→ Problem
Using the data below, set down every line from the one containing "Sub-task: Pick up" through the one containing "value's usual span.", inclusive and unchanged. Pictures are to be skipped.

[Data items]
════════════════════

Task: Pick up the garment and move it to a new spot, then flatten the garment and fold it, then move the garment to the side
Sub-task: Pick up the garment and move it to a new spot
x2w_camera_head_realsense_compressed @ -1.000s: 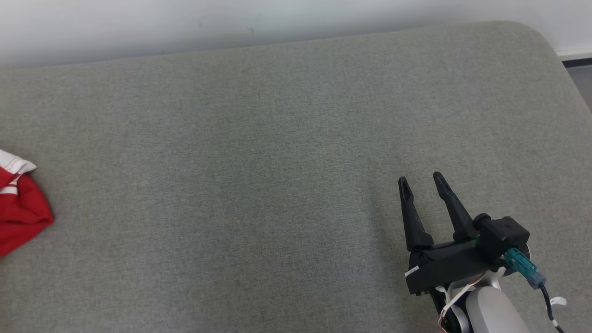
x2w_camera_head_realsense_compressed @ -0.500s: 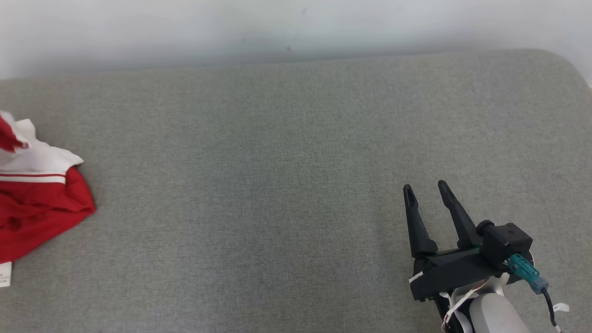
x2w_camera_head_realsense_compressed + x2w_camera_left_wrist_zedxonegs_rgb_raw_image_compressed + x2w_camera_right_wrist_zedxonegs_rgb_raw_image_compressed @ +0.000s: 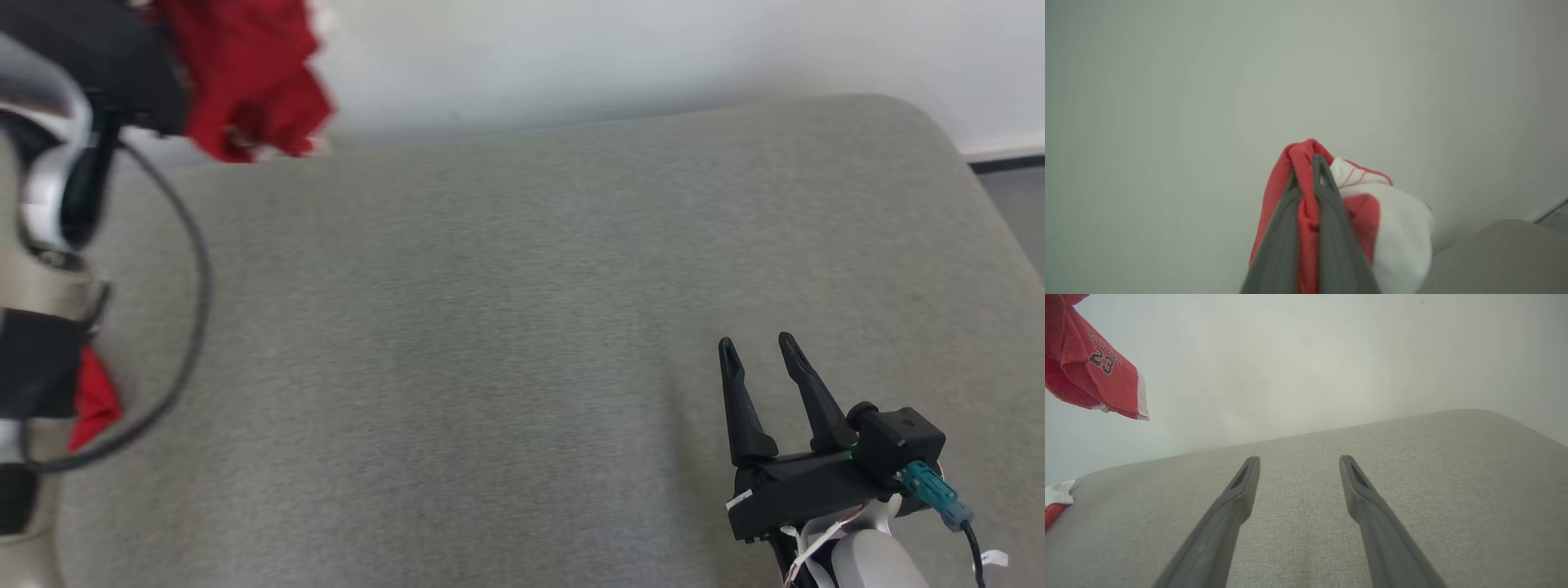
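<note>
The garment (image 3: 245, 77) is red with white trim and hangs bunched in the air at the top left, above the grey cushioned surface (image 3: 490, 327). My left gripper (image 3: 1306, 169) is shut on a red fold of it, and white cloth bulges to the right of the fingers. In the right wrist view the garment (image 3: 1090, 371) shows the number 23, and its lower end (image 3: 1055, 498) lies on the surface at the far left. My left arm (image 3: 49, 204) stands raised at the left edge. My right gripper (image 3: 757, 343) hovers open and empty at the lower right, far from the cloth.
A pale wall (image 3: 612, 57) runs behind the surface. The surface rounds off at its far right corner (image 3: 922, 122), with a strip of floor (image 3: 1016, 204) beyond. A black cable (image 3: 196, 278) loops off my left arm.
The garment lay on the surface at the left edge; now my left gripper holds it lifted in the air, with the arm in view. The head camera has shifted. My right gripper has stayed put.
</note>
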Tool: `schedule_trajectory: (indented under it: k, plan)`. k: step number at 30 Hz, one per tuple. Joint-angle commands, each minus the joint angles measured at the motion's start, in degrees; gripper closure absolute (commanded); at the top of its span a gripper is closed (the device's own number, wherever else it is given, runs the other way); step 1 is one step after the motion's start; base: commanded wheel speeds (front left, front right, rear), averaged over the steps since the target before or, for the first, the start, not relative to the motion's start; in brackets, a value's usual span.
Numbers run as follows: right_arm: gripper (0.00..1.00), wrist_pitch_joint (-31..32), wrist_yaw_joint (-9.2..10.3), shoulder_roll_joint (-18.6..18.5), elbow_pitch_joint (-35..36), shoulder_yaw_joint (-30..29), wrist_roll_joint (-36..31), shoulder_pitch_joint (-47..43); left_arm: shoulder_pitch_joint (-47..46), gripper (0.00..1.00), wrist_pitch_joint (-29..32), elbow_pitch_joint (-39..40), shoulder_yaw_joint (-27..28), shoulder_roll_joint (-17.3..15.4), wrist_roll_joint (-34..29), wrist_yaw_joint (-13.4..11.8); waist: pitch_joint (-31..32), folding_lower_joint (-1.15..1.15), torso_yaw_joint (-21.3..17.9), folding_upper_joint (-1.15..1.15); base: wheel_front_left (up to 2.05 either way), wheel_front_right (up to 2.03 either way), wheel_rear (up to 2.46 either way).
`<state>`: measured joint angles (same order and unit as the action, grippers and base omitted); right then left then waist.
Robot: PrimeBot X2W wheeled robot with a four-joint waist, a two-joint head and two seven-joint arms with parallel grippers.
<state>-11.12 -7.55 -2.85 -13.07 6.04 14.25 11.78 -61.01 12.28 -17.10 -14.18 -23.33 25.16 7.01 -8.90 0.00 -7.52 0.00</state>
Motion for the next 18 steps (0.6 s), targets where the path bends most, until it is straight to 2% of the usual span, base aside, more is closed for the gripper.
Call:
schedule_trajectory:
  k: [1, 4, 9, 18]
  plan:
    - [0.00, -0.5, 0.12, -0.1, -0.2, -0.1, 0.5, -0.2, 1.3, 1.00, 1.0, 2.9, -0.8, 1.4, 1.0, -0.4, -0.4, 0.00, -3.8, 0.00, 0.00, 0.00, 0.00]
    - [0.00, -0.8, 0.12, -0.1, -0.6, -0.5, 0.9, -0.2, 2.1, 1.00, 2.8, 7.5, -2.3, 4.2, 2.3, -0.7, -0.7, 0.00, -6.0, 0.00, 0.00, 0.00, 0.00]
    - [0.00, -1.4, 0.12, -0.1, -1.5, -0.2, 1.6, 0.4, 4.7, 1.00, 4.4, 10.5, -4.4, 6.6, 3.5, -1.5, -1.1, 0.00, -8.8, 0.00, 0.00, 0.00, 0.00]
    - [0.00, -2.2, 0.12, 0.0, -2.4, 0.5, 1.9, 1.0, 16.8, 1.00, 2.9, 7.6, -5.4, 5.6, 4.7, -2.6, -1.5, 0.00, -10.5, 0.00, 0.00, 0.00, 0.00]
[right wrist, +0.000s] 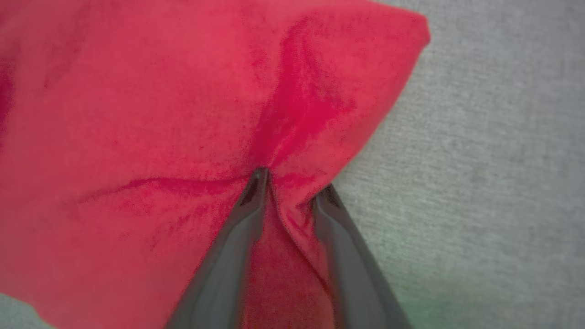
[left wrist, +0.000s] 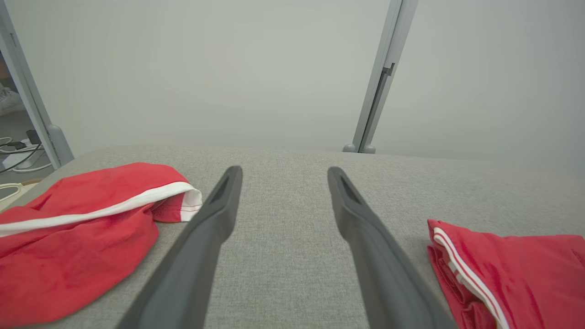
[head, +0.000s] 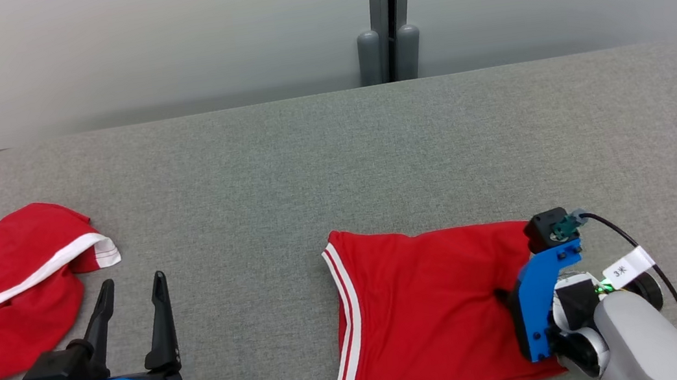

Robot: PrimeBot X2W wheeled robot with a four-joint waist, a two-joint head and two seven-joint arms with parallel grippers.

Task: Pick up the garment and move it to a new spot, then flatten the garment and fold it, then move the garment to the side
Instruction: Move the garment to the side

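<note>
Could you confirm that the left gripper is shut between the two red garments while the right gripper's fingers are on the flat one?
Not quite: the left gripper is open, its dark fingers well apart, as the left wrist view shows. The right gripper is indeed on the flat red garment.

Red garment (head: 433, 315) with white stripes; grey table (head: 308, 155)

Lab: grey-clothed table (head: 333, 151), frosted partition (head: 162, 43)
</note>
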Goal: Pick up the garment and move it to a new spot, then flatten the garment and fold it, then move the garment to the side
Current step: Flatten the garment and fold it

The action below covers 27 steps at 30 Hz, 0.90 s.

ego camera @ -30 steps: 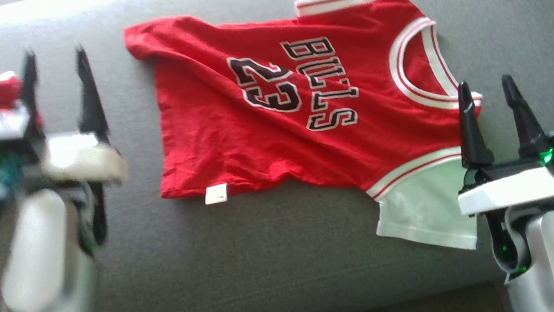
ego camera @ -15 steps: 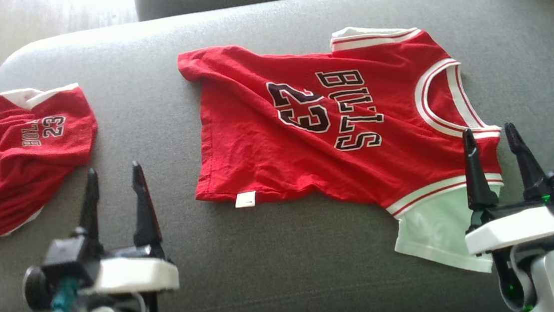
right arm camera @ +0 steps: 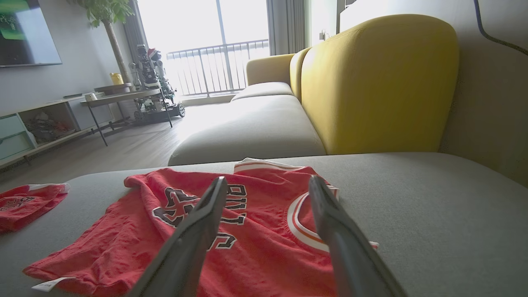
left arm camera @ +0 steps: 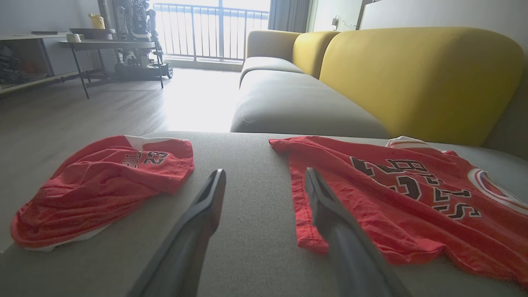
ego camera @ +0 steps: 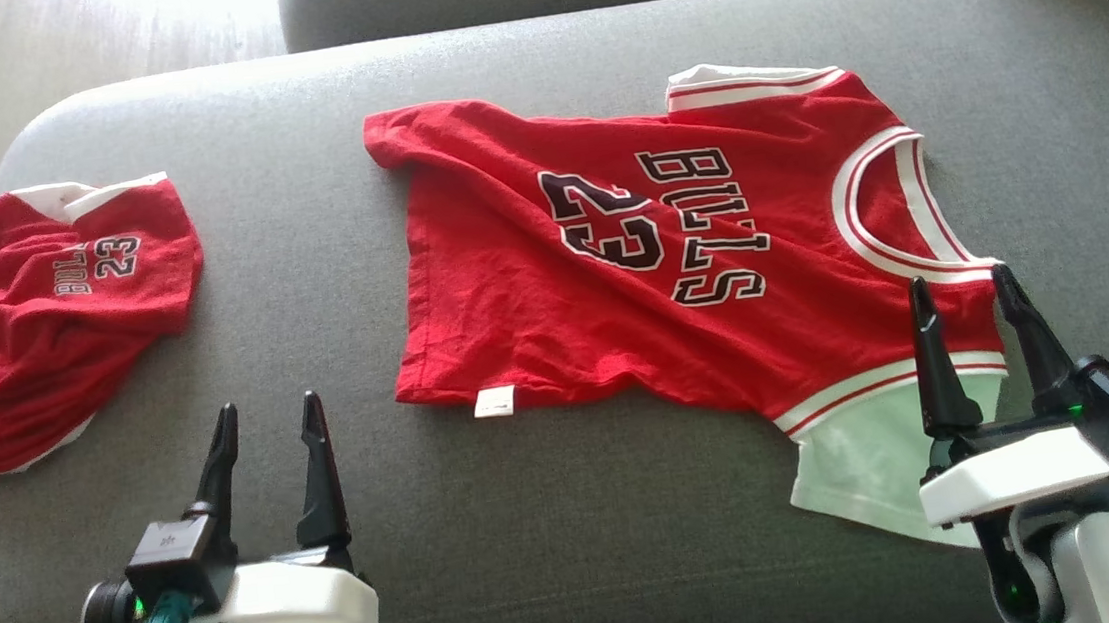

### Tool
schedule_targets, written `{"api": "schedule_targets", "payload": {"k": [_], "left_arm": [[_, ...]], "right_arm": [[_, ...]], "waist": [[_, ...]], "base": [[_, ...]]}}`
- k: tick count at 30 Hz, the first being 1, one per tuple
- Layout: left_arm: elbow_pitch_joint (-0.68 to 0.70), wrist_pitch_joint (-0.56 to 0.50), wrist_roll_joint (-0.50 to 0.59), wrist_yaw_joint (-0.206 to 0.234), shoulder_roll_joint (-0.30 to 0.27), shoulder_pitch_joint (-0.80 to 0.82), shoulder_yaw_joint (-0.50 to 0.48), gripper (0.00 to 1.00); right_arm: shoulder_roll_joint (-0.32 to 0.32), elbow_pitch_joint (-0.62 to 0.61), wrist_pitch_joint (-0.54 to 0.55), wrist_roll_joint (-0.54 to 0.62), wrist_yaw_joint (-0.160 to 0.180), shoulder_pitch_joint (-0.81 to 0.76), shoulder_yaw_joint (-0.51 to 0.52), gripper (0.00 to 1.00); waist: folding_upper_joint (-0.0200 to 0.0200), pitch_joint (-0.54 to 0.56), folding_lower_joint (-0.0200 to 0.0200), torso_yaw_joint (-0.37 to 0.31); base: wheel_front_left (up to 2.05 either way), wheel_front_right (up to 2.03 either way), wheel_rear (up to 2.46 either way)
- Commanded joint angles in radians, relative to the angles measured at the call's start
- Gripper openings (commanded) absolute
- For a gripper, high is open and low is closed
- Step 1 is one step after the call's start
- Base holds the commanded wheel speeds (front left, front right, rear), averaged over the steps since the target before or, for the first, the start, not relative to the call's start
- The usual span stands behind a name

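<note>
Both pairs of jaws stand wide open and hold nothing. The left gripper hovers over bare cushion, just short of the hem of the jersey and near its tag. The right gripper hangs at the other end, over the striped armhole trim and the white sleeve. Whether its tips touch the cloth cannot be told.

The jersey lies face up along the middle of the cushion, hem to the robot's left and collar to its right. Diagonal wrinkles cross it, and the far hem corner is rumpled. It probably lies there because the open middle leaves room to smooth and fold it. With one gripper at each end, the arms look set to flatten it. A second red garment sits bunched at the cushion's left edge, well apart, likely kept out of the way.
</note>
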<state>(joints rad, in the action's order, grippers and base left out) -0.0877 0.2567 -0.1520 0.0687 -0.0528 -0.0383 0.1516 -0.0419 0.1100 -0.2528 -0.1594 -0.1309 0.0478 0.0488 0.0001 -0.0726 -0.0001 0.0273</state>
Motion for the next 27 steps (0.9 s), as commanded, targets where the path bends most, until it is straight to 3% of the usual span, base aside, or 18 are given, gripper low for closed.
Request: {"api": "schedule_targets", "payload": {"k": [1, 14, 20, 21, 27], "left_arm": [[0.021, 0.005, -0.011, -0.004, 0.002, 0.042, -0.027, 1.0], [-0.19, 0.005, -0.048, -0.042, 0.002, 0.164, 0.044, 1.0], [-0.337, 0.005, -0.082, 0.005, 0.003, 0.237, 0.035, 1.0], [-0.394, 0.005, -0.094, 0.03, 0.003, 0.266, 0.023, 1.0], [-0.484, 0.005, -0.097, 0.049, 0.003, 0.317, 0.012, 1.0]], "right_arm": [[-0.008, -0.025, -0.009, -0.007, 0.0, 0.021, -0.025, 1.0], [-0.008, -0.039, -0.009, -0.011, 0.0, 0.056, -0.042, 1.0], [-0.008, -0.05, -0.009, -0.017, 0.0, 0.072, -0.044, 1.0], [-0.008, -0.053, -0.009, -0.019, 0.0, 0.076, -0.045, 1.0], [-0.008, -0.055, -0.009, -0.024, 0.0, 0.075, -0.037, 1.0]], "waist": [[-0.0001, -0.006, 0.0001, -0.007], [-0.0001, -0.107, 0.0001, -0.111], [-0.0001, -0.142, 0.0001, -0.152], [-0.0001, -0.152, 0.0001, -0.163], [-0.0001, -0.168, 0.0001, -0.175]], "base": [[0.0, 0.0, 0.0], [0.0, 0.0, 0.0], [0.0, 0.0, 0.0], [0.0, 0.0, 0.0], [0.0, 0.0, 0.0]]}}
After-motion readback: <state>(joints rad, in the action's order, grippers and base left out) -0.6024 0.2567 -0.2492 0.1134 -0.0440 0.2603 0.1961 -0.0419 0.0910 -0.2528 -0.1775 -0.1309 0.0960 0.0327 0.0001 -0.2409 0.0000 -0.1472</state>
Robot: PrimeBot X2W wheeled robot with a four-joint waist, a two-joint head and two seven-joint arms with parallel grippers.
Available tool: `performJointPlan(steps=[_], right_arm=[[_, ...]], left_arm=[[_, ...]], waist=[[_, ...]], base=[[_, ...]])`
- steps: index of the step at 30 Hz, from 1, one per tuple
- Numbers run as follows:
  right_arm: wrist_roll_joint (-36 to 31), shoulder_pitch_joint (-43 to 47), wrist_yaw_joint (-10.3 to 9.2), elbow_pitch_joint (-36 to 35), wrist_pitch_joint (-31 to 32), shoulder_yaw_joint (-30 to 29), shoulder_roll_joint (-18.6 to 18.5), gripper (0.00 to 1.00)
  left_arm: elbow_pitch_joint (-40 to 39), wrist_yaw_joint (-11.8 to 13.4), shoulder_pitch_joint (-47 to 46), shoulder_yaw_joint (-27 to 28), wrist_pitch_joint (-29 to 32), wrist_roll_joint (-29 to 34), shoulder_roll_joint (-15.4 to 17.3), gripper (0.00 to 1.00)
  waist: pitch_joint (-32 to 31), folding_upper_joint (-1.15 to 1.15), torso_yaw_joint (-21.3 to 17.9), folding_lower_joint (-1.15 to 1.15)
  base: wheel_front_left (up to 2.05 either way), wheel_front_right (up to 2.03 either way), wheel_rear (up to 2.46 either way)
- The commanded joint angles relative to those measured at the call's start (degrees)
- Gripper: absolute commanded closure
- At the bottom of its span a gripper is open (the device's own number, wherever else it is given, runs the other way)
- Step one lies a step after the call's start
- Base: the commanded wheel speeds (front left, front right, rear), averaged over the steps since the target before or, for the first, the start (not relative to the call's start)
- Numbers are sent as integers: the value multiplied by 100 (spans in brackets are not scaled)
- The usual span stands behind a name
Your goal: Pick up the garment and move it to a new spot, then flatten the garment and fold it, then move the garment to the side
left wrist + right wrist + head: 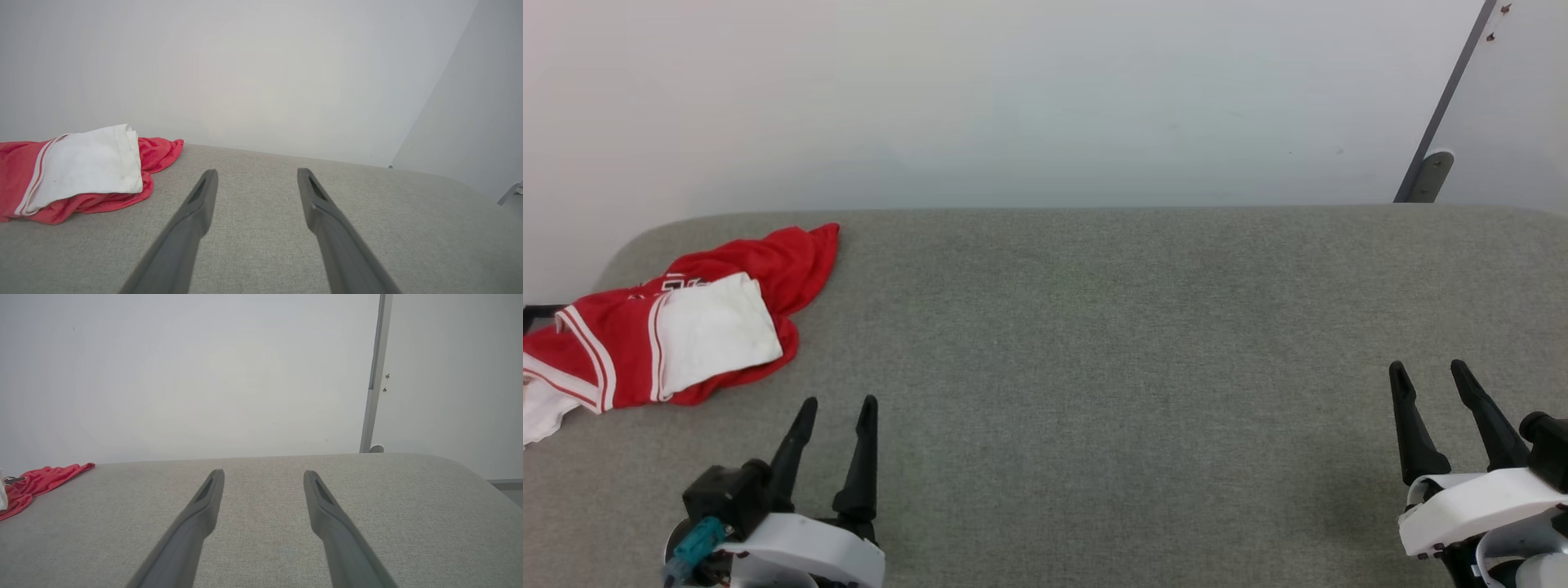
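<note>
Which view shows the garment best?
Head view: most of the garment lies crumpled at the left end of the table, with white sleeve and striped trim. The left wrist view gives a side look, cropped at the edge; the right wrist view catches a red corner.

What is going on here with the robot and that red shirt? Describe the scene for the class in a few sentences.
Nothing is being handled yet. The garment lies crumpled at the far left of the grey table, with a white sleeve on top. The left gripper sits just short of it, and the right gripper is far off on the other side. Both have their jaws open and empty. The pick-up has not begun.
</note>
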Motion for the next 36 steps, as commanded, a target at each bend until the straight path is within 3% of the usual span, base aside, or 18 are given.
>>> performJointPlan(steps=[1,16,36], right_arm=[[-29,-9,-6,-24,-15,-10,-13,0],[-16,-72,-6,-64,47,94,-41,0],[128,-401,-6,121,75,797,-172,0]], left_arm=[[-6,-13,-56,-5,-25,32,24,0],[35,85,-93,89,-12,-83,15,0],[121,322,-324,401,106,-353,188,0]], waist=[[1,0,5,0],[24,0,204,0],[-68,0,1639,0]], base=[[0,0,0],[0,0,0],[0,0,0]])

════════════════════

→ Your response
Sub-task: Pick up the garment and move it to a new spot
x2w_camera_head_realsense_compressed @ -1.000s: 
x2w_camera_head_realsense_compressed @ -0.500s: 
x2w_camera_head_realsense_compressed + x2w_camera_left_wrist_zedxonegs_rgb_raw_image_compressed + x2w_camera_right_wrist_zedxonegs_rgb_raw_image_compressed @ +0.000s: 
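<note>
The garment (image 3: 245, 77) is red with white trim and hangs bunched in the air at the top left, above the grey cushioned surface (image 3: 490, 327). My left gripper (image 3: 1306, 169) is shut on a red fold of it, and white cloth bulges to the right of the fingers. In the right wrist view the garment (image 3: 1090, 371) shows the number 23, and its lower end (image 3: 1055, 498) lies on the surface at the far left. My left arm (image 3: 49, 204) stands raised at the left edge. My right gripper (image 3: 757, 343) hovers open and empty at the lower right, far from the cloth.
A pale wall (image 3: 612, 57) runs behind the surface. The surface rounds off at its far right corner (image 3: 922, 122), with a strip of floor (image 3: 1016, 204) beyond. A black cable (image 3: 196, 278) loops off my left arm.
The garment lay on the surface at the left edge; now my left gripper holds it lifted in the air, with the arm in view. The head camera has shifted. My right gripper has stayed put.
</note>
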Tool: `schedule_trajectory: (indented under it: k, plan)`. k: step number at 30 Hz, one per tuple. Joint-angle commands, each minus the joint angles measured at the motion's start, in degrees; gripper closure absolute (commanded); at the top of its span a gripper is closed (the device's own number, wherever else it is given, runs the other way); step 1 is one step after the motion's start; base: commanded wheel speeds (front left, front right, rear), averaged over the steps since the target before or, for the first, the start, not relative to the motion's start; in brackets, a value's usual span.

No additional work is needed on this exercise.